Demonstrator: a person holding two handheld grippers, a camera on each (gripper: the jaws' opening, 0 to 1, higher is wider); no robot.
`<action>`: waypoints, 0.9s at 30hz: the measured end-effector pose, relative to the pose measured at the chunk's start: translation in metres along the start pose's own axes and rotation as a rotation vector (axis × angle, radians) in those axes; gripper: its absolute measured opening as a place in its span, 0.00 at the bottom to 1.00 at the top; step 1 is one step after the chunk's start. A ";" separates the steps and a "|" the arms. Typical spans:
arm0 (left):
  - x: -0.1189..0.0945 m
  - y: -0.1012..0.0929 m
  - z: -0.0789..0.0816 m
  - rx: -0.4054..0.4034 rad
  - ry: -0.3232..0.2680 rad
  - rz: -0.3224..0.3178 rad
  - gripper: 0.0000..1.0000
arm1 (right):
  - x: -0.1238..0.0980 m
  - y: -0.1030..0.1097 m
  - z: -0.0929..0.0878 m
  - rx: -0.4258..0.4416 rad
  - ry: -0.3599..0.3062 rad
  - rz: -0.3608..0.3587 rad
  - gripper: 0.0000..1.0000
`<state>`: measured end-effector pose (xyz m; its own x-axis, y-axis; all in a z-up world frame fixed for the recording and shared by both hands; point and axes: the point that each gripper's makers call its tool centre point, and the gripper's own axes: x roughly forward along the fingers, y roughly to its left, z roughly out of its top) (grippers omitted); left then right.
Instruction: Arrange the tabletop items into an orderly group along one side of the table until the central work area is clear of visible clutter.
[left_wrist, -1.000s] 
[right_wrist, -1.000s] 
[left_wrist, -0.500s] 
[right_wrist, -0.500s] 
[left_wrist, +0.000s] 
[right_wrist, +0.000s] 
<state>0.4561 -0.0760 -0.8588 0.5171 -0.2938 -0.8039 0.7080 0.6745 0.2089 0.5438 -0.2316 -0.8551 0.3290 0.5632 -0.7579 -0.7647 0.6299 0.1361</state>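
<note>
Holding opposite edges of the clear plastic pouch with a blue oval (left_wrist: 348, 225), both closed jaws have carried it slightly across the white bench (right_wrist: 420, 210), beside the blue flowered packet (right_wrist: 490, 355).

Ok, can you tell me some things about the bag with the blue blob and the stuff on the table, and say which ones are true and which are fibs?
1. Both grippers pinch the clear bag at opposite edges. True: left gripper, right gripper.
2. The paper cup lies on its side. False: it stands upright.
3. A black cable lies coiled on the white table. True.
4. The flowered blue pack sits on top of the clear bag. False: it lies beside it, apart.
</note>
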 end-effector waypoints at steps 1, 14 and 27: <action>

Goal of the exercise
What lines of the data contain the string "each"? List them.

Solution to this problem
Demonstrator: a person holding two handheld grippers, a camera on each (gripper: the jaws' opening, 0 to 1, higher is wider); no robot.
`<state>`: measured end-effector pose (xyz m; its own x-axis, y-axis; all in a z-up world frame fixed for the recording and shared by both hands; point and axes: the point that each gripper's makers call its tool centre point, and the gripper's own axes: x roughly forward along the fingers, y roughly to its left, z roughly out of its top) (grippers omitted); left then right.

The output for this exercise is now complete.